In 2022, the states of Texas, Louisiana and Indiana, as well as individual plaintiffs, challenged the constitutionality of the Indian Child Welfare Act (ICWA). The U.S. Supreme Court upheld the constitutionality of the act in a 7-2 vote, June 15, 2023. Citizen Potawatomi Nation staff recently weighed in on the decision and how it affects the Tribe.


Congress enacted ICWA in 1978 in response to decades of state officials and private parties removing Native American children from their families and culture at an alarmingly high rate.

CPN Tribal Attorney George Wright explained Congress decided to enact ICWA with care and forethought.

“It was based on trying to correct or ameliorate or just arrest decades of deliberate federal action to try to discriminate against Native people, to try to separate children from their parents, culture, home, or the place where their relatives are, deliberately and on purpose,” he said.

Wright’s explanation shows how ICWA helps ensure that Native children stay connected to their tribes, despite the long history of discrimination against Native people.

2023 ruling

The Haaland v. Brackeen case began when the Brackeen family adopted a Navajo boy. However, Navajo Nation interposed the adoption and wanted to place the Native boy with a Native family. As a result, one of the arguments made in the case was that ICWA violated the right to equal protection under the law, which prevents government discrimination based on race and gender. ICWA gives Native American families preferential treatment in child custody cases, and the Brackeen family felt ICWA was racially discriminatory against non-Native people who want to adopt a Native child.

“Nowhere in the history of American law has Native or non-Native status been considered a racial classification.
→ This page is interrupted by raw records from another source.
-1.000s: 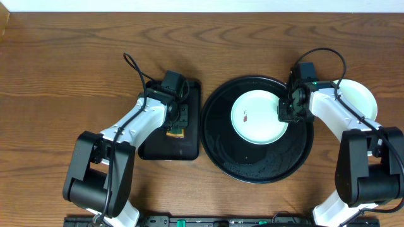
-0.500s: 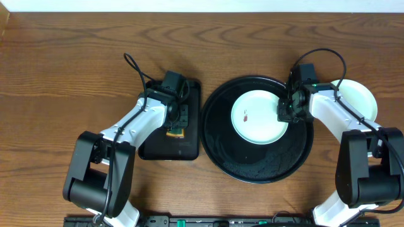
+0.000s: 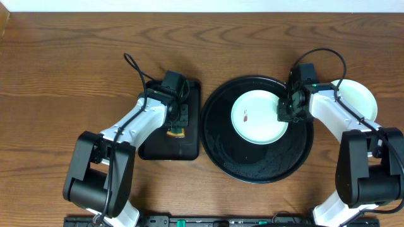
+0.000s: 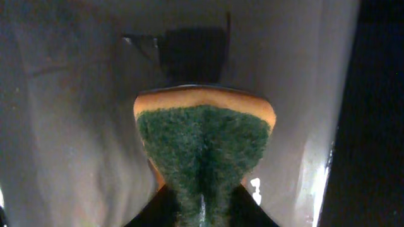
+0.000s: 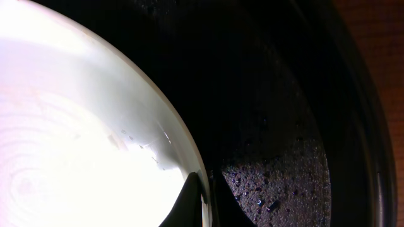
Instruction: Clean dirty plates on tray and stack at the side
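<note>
A pale mint-white plate (image 3: 257, 116) with a small red-brown smear lies in the large round black tray (image 3: 252, 167). My right gripper (image 3: 285, 111) is shut on the plate's right rim; the right wrist view shows the rim (image 5: 183, 142) pinched between the fingers (image 5: 205, 202). Another pale plate (image 3: 363, 98) lies on the table right of the tray, partly hidden by my right arm. My left gripper (image 3: 177, 126) is shut on a green-and-yellow sponge (image 4: 202, 148) over the small rectangular black tray (image 3: 158, 146). A third plate is not visible.
The wooden table (image 3: 63, 69) lies bare at the left and along the back. Water droplets dot the round tray's floor (image 5: 278, 170). Both arms' bases stand at the front edge.
</note>
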You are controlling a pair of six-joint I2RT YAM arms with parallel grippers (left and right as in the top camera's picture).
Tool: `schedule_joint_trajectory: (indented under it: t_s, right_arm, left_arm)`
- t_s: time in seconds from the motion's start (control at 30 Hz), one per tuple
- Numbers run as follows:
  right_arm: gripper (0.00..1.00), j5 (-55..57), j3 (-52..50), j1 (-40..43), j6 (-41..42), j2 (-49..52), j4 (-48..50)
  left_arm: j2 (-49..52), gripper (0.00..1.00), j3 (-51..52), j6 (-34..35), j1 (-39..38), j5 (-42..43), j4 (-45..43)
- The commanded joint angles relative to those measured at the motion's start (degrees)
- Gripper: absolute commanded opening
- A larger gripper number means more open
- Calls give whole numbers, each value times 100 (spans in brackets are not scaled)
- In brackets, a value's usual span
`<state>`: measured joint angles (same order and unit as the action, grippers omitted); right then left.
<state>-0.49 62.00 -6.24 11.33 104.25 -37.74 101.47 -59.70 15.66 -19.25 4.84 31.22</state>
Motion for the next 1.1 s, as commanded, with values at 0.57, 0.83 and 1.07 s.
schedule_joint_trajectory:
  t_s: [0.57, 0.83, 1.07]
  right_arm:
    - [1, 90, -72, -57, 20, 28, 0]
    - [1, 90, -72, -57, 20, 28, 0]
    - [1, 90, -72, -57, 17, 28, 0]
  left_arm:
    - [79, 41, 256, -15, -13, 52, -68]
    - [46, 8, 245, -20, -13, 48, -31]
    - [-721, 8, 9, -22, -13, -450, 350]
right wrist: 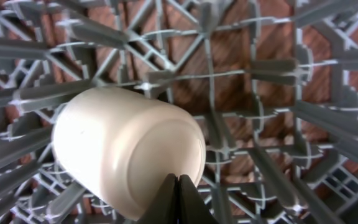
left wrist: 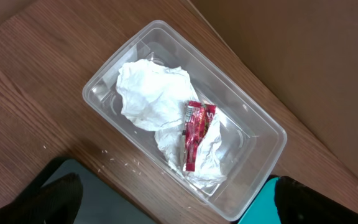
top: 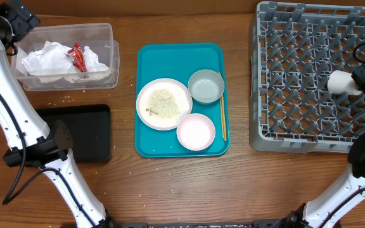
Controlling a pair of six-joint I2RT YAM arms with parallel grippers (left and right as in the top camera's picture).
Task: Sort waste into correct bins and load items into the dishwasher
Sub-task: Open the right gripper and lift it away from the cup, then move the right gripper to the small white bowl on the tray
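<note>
The clear tub [top: 114, 63] at far left holds crumpled white napkins [top: 48, 56] and a red wrapper [top: 78, 57]. The black tray [top: 84, 136] lies just near of it. In the middle, a white plate [top: 146, 92] carries rice [top: 164, 103]. A grey bowl [top: 206, 86] and a white dish [top: 196, 132] sit upright to its right. The grey rack [top: 284, 88] stands right, with a white cup [top: 341, 82] on its side among the pegs.

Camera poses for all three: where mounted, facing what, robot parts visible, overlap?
Overhead: above table, straight down on teal tray and rack; left arm, right arm at edges.
Left wrist: above clear tub, facing down; left hand open, fingers in bottom corners.
Right wrist: over rack, close on white cup; right hand bottom centre.
Shared: overhead also sees tub and cup.
</note>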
It’s a citizenship classification,” said Wright, explaining that Native American tribes are sovereign government entities.

The Supreme Court’s decision to uphold the constitutionality of ICWA is a major victory for Native American children and families.
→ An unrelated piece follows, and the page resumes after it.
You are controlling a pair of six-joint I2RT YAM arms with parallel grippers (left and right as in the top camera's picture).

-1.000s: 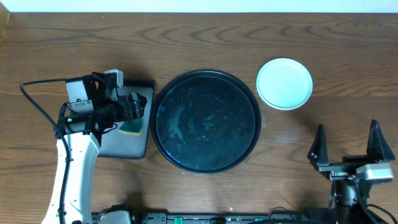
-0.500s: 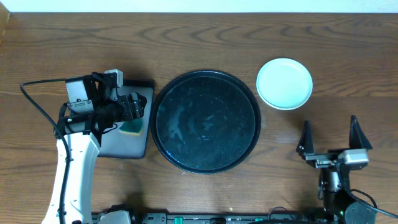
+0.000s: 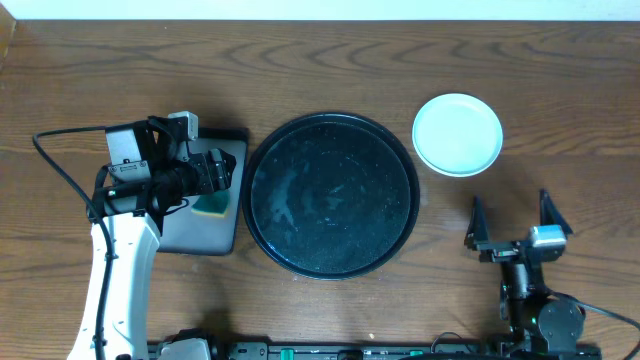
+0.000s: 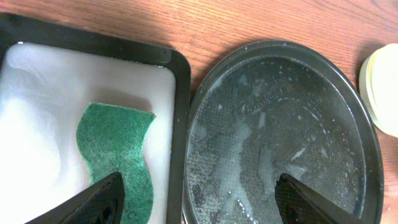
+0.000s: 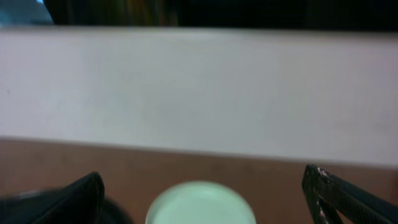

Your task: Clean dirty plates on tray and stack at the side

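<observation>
The large round black tray (image 3: pixel 332 194) sits mid-table, empty of plates, with wet soapy streaks; it also shows in the left wrist view (image 4: pixel 280 137). The plates (image 3: pixel 458 134) stand as one pile on the table right of the tray, a pale mint-blue one on top; how many are in the pile cannot be told. The pile's edge shows in the left wrist view (image 4: pixel 380 87), and it is blurred in the right wrist view (image 5: pixel 200 204). My left gripper (image 3: pixel 225 175) (image 4: pixel 199 199) is open and empty over the sponge tray's right edge. My right gripper (image 3: pixel 512 225) (image 5: pixel 203 174) is open and empty, near the front, facing the pile.
A smaller rectangular black tray (image 3: pixel 190 235) (image 4: pixel 181 124) left of the round tray holds white foam and a green sponge (image 3: pixel 212 206) (image 4: pixel 118 149). A pale wall runs along the table's far edge (image 5: pixel 199 93).
My right gripper has moved left and drawn back down, staying open. The left arm, the tray and the plates have not moved.
</observation>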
In a concurrence to the opinion, U.S. Supreme Court Justice Neil Gorsuch wrote that the Court’s decision “safeguards the ability of tribal members to raise their children free from interference by state authorities and other outside parties.”

The decision reaffirmed the importance of ICWA in protecting the best interests of Native American children and ensuring that they can maintain their cultural heritage.
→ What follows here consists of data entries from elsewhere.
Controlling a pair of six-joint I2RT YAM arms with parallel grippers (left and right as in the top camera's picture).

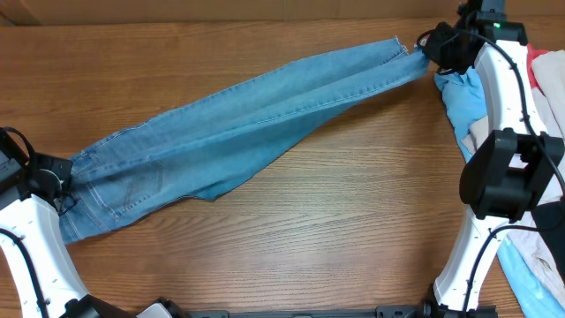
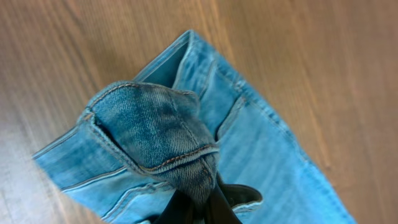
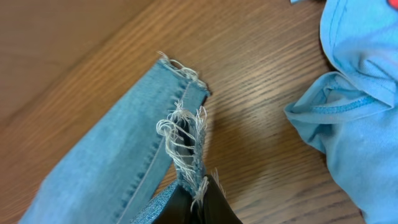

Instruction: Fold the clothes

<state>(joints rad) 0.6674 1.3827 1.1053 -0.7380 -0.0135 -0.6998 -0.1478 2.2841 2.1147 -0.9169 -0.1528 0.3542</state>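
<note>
The light blue denim jeans (image 1: 247, 115) lie stretched in a diagonal across the wooden table, waist at the lower left, frayed hems at the upper right. My left gripper (image 1: 69, 179) is shut on a bunched fold of the waistband (image 2: 155, 130), which rises from between its black fingers (image 2: 180, 211). At the far end my right gripper (image 1: 426, 49) is shut on the frayed hem (image 3: 186, 140) of one leg; threads stick out between the fingertips (image 3: 217, 208). The other hem (image 3: 180, 71) lies flat beside it.
A pile of other garments sits along the right edge: a light blue shirt (image 1: 461, 99) (image 3: 357, 99) close to the right gripper, something red (image 1: 540, 55) behind it, and beige and white cloth (image 1: 540, 265) nearer the front. The right arm (image 1: 505, 168) arches over this pile.
</note>
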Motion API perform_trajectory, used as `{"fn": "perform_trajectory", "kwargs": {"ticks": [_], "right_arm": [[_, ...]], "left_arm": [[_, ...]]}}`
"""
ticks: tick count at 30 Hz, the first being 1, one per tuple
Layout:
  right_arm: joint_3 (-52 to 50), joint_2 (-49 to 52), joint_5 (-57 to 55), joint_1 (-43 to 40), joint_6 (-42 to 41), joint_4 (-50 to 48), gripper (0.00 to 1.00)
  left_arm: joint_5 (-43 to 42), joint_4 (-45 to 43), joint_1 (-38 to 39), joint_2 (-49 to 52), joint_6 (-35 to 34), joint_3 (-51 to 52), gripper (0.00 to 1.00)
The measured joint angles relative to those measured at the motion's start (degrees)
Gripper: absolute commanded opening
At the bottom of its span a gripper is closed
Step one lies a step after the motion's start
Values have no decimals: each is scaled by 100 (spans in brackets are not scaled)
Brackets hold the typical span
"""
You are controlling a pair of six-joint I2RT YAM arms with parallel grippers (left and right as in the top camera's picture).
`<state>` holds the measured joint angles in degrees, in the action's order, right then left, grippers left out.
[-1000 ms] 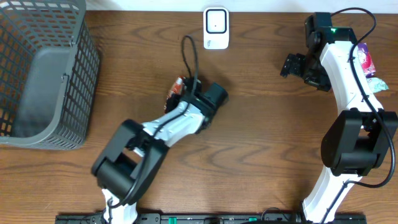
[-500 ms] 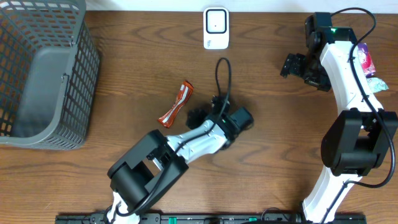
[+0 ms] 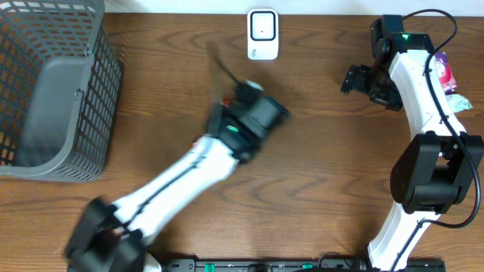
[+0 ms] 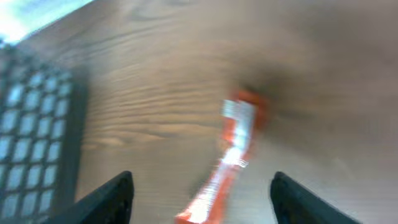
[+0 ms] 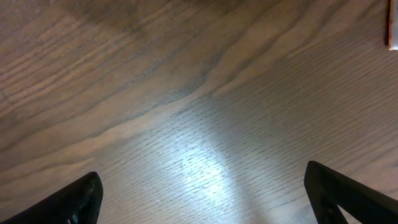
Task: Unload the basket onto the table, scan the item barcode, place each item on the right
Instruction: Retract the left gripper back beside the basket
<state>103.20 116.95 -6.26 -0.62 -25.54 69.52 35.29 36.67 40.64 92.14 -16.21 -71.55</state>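
Overhead view: a brown wood-grain table [image 3: 333,166], with a white scanner [image 3: 262,34] standing at its far edge; I place everything else by that scanner. A grey mesh basket [image 3: 106,91] sits well to the left of the scanner.

The left arm [image 3: 189,166] reaches in from the near edge and ends just in front of the scanner and slightly to its left. From above it is smeared with blur, so I cannot make out its fingers there.

Left wrist view: the left gripper [image 4: 200,186] has its two dark fingers [image 4: 115,199] spread wide and grips nothing. The item, a slim orange-red snack wrapper [image 4: 239,127] with a pale patch near its upper end, lies flat on the wood. It is seen between the fingers and touches neither. The picture is soft and I cannot read any print or barcode on it. Overhead, the arm hides most of the wrapper, so all I can say is that it lies in front of the scanner, near the wrist.

The right arm [image 3: 423,98] rises to the right of the scanner, and the right gripper [image 3: 354,78] hangs to the scanner's right, a little nearer the front. Right wrist view: its jaws stand fully apart, with only bare wood between them.

Some bright packets [image 3: 445,72] lie farther right of the scanner, beyond the right arm.
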Motion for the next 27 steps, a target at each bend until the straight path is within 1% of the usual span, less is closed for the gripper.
{"fn": "perform_trajectory", "kwargs": {"ticks": [4, 7, 10, 12, 13, 15, 17, 18, 21, 24, 25, 26, 27], "right_arm": [[0, 0, -2, 0, 2, 0, 99], [0, 0, 0, 0, 11, -2, 99], [0, 0, 101, 0, 11, -48, 99], [0, 0, 431, 0, 9, 0, 99], [0, 0, 638, 0, 9, 61, 99], [0, 0, 1143, 0, 4, 131, 99], [0, 0, 1751, 0, -44, 59, 99], [0, 0, 2079, 7, -68, 15, 99], [0, 0, 2938, 72, -118, -210, 99], [0, 0, 3292, 330, -144, -511, 99], [0, 0, 3320, 490, -149, -629, 95], [0, 0, 3320, 660, -146, -730, 88], [0, 0, 3307, 848, -146, -824, 87]], "left_arm": [[-382, 229, -863, -466, -44, -17, 83], [-846, 382, -1453, -557, -63, -17, 84], [-1285, 603, -1843, -555, -66, -17, 85], [-1451, 728, -1980, -555, -70, -17, 85], [-1513, 778, -2044, -555, -72, -17, 87], [-1613, 831, -2166, -555, -149, -17, 95], [-1692, 870, -2326, -555, -352, -17, 100], [-1711, 901, -2420, -555, -485, -17, 98], [-1814, 944, -2706, -555, -841, -17, 98], [-1917, 1054, -2848, -555, -1021, -17, 98], [-1952, 1158, -2852, -555, -1062, -17, 98], [-1982, 1226, -2850, -555, -1102, -15, 98], [-2004, 1263, -2850, -555, -1130, -15, 98]]}}
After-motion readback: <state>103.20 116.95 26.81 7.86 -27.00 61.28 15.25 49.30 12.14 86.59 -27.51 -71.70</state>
“We now have a pretty great success rate in drastically reducing the number of kids that are removed from homes or removed in a permanent way, and of connecting with family members or other tribal members who are willing to step in and help where parents are struggling,” Wright explained.


CPN’s FireLodge Children & Family Services handles all adoption and foster care cases involving Potawatomi children who are enrolled or eligible for enrollment, regardless of where they live in the United States. Once a case transfers to a Tribal court setting, Citizen Potawatomi Nation follows their own Tribal code.

“It is actually really unique in that the placement preferences differ a little bit than ICWA,” Director of FireLodge Children & Family Services Ashlee May explained. “So, we actually hold our Citizen Potawatomi family to a higher placement preference.”

The Tribal code prioritizes family for Tribal children and seeks to maintain the child’s connections to extended family, Tribe and other Native American families. If the family is not a good fit for the child, they look to Tribal foster homes approved by the CPN Foster Care & Adoption Program.

FireLodge has met with adversity while protecting Tribal children. For example, they have received racist comments from non-Native people. They have also faced not being invited to out-of-state court hearings while awaiting the Supreme Court decision. However, the staff at FireLodge hope to see an immediate effect in their cases following the ICWA ruling.

“Equity is something that we advocate and fight for every single day in our cases across the United States,” May said.

She hopes that ruling ICWA constitutional will “negate future litigation surrounding it.”
While CPN and FireLodge still face challenges in their cases, May said the Supreme Court ruling is “a huge win for Tribal children, Tribal families, Tribes in general.”